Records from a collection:
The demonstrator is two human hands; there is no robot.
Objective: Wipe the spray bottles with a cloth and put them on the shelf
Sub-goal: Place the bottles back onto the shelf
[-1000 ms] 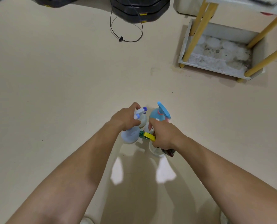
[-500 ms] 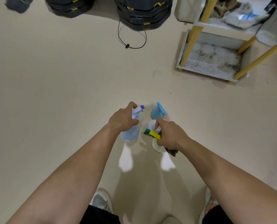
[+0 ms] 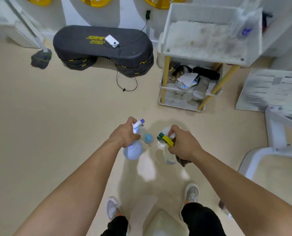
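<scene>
My left hand grips the neck of a pale blue spray bottle with a white and purple nozzle, lifted off the floor. My right hand grips a clear spray bottle with a yellow and green trigger, and a dark cloth hangs from under the same hand. Between the two hands, lower down, a blue and pink spray bottle stands on the floor, with a white bottle top showing behind my right hand. The white shelf with yellow legs stands ahead to the right.
A stack of black step platforms with a phone and a cable sits ahead by the wall. A mop leans at the left. A white chair stands at the right. The shelf's lower tiers hold clutter. My feet are below.
Both hands have risen with their bottles as I stood up, and the view has tilted up, bringing the whole shelf, the wall and my feet into sight. The blue and pink bottle stays on the floor.
</scene>
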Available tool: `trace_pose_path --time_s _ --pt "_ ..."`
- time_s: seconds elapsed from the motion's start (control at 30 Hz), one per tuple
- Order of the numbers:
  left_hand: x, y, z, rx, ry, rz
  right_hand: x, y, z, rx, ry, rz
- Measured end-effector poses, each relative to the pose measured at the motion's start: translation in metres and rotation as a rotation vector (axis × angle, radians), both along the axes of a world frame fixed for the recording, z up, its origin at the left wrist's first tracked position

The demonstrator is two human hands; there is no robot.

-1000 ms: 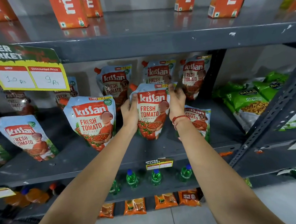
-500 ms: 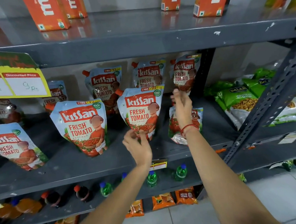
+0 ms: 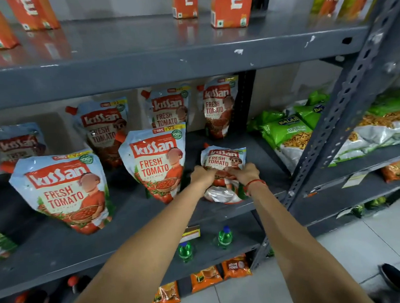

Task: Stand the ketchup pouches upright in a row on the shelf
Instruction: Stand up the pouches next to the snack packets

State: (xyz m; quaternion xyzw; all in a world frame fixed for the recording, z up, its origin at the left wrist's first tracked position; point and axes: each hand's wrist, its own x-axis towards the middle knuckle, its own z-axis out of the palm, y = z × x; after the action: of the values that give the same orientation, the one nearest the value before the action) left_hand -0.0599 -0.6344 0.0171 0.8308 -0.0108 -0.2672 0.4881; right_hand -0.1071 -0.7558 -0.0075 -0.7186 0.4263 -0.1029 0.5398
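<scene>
I've got L hand & R hand both clamped on the slumped pouch, R of the upright pouch, prob. resting on the shelf.

At nine o'clock a ketchup pouch is cut by the frame edge; the slumped pouch has its middle hidden behind both hands; small print on the shelf tag, six o'clock, is unreadable
</scene>
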Motion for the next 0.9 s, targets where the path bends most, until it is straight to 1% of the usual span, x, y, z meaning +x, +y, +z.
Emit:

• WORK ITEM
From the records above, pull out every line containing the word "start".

• EXERCISE ANSWER
- time_s: seconds elapsed from the motion's start (control at 30 Hz), one per tuple
- Measured end-effector poses, each relative to the pose measured at the motion's start: translation in metres and rotation as a rotation vector (axis × angle, radians), both along the axes of a world frame fixed for the recording, z up, its origin at the left wrist's first tracked position

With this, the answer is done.